Start of Block

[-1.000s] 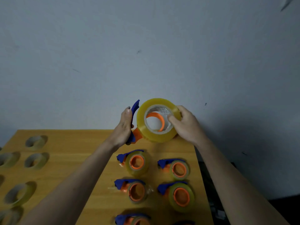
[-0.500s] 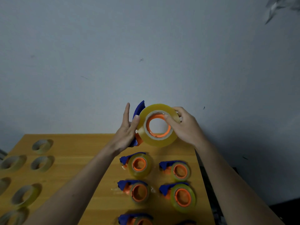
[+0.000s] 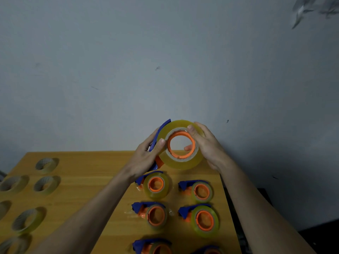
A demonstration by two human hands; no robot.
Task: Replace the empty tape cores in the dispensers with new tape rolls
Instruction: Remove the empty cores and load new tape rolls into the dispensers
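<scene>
fingers (image 3: 161, 143) of both hands grip tape roll (image 3: 180, 163) on dispenser (image 3: 161, 127), seemingly seated, above table's far edge (image 3: 82, 153).

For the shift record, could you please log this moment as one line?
step: seating roll | left hand: grips dispenser | right hand: presses tape roll onto orange hub | above table

both hands (image 3: 145, 156) holding tape roll (image 3: 180, 161) on dispenser (image 3: 159, 131), wooden table (image 3: 88, 180)
</scene>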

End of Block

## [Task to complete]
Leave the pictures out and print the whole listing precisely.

## [Written reply]
[-1.000s] 
[-0.500s] 
[+0.000s] 
A demonstration by two human hands; no robot.
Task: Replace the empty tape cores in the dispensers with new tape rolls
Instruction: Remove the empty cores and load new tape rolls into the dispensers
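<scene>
fingers (image 3: 161, 143) of both hands grip tape roll (image 3: 180, 163) on dispenser (image 3: 161, 127), seemingly seated, above table's far edge (image 3: 82, 153).

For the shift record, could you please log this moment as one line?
step: seating roll | left hand: grips dispenser | right hand: presses tape roll onto orange hub | above table

both hands (image 3: 145, 156) holding tape roll (image 3: 180, 161) on dispenser (image 3: 159, 131), wooden table (image 3: 88, 180)
</scene>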

Nothing else is required to complete the exercise.